А добрый дядя Юлюш уговорил меня саму пойти скручивать сигары. Сказал, они частенько берут женщин в сигарное дело. Сперва только на грязную работу, вроде уборки. Ну, сам знаешь – собирать прожилки от листьев. Потом товарки показали, как сворачивать сигары. Платили, в основном, по пять центов – самая хорошая работа на гаванских кларо доставалась мужчинам – но мне хватало, как говорил дядя Юлюш, чтобы поднять детей. Моей старшей девочке Бабе, твоей тете Бабе, было уже двенадцать лет, вполне взрослая, она смотрела за малышами.

Так вот и вышло. Я теперь работала в «Американских сигарах». Начинала с уборки, но я все время спрашивала одну женщину, которая там уже давно работала, и она показывала, как что делать – конечно, я и сама кое-что знала, потому что слушала, как рассказывал твой дед; самое главное – точно отмерять пучки, и у меня очень быстро стало получаться. У нас были специальные сигарные прессы для пятицентовиков. Твой дед никогда к ним не прикасался, он был аристократ от сигар. Берешь эти два деревянных кусочка, внутри у них ямки, маленькие такие, специально под сигару, скручиваешь листья в пучок, суешь их в эти дырочки и кладешь под пресс на двадцать минут. Он придает листьям форму. Как мне там нравилось – ты и представить себе не можешь. Мы так дружили, придумывали друг дружке прозвища. Я была Зося-молния, потому что у меня все получалось быстро; женщину, которая все замечала, называли Орлиный Глаз. Остальных я уже не помню. Мы болтали обо всем: разговоры, шутки, кто-нибудь вечно придумает что-то смешное, однажды мне в ящик для листьев запустили змею, представляешь. Какой я подняла крик! Мы устраивали чтения после полудня, кто-то читал вслух газету или книгу – «Черную Красавицу»[287] мне в жизни не забыть, так мы плакали, и у нас тогда получились плохие сигары. Мы даже пели – в одном сигарном цеху стояло пианино. Угощали друг дружку пирогами. Все мои самые лучшие подруги были из сигарщиц. Самые счастливые мои годы.

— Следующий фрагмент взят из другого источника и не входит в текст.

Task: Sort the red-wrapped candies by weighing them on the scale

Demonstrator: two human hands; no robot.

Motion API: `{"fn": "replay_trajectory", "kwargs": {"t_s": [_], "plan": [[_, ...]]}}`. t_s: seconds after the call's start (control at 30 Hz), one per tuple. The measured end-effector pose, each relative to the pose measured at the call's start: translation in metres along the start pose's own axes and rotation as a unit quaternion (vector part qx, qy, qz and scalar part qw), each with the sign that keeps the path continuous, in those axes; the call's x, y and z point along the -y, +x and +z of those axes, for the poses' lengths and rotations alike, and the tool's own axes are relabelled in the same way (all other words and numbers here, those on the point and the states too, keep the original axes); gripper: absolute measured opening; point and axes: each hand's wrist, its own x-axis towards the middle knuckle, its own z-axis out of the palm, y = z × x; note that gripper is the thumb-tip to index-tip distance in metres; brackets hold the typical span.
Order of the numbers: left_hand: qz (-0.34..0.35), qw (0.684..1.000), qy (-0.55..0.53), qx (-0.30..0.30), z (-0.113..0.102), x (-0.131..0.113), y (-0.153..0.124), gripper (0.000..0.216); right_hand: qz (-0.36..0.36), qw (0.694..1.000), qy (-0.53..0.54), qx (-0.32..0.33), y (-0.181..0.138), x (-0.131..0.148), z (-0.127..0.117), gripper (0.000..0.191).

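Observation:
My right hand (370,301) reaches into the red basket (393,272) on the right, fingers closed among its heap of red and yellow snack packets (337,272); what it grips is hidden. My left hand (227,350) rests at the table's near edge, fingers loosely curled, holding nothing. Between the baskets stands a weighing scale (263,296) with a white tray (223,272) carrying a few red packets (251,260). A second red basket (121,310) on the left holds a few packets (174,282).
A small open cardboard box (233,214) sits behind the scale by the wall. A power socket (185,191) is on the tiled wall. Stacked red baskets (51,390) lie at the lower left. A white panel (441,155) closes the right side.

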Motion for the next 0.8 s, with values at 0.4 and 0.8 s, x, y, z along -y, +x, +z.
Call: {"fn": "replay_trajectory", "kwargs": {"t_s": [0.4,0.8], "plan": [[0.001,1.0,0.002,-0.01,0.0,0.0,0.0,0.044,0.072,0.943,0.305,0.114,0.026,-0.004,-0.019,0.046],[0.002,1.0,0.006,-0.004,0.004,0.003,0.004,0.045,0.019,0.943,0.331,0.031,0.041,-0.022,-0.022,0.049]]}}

Говорю тебе, это были самые счастливые годы в моей жизни. Я зарабатывала, хватало выплачивать за дом, да еще откладывала понемножку и могла дать детям образование. Бабя вышла за дядюшку Юлюша, как ты знаешь. Правда, ей было всего тринадцать лет, но все получилось славно, дядя Юлюш подарил ей на свадьбу очень красивую куклу, она давно о такой мечтала, только у нас никогда не было денег.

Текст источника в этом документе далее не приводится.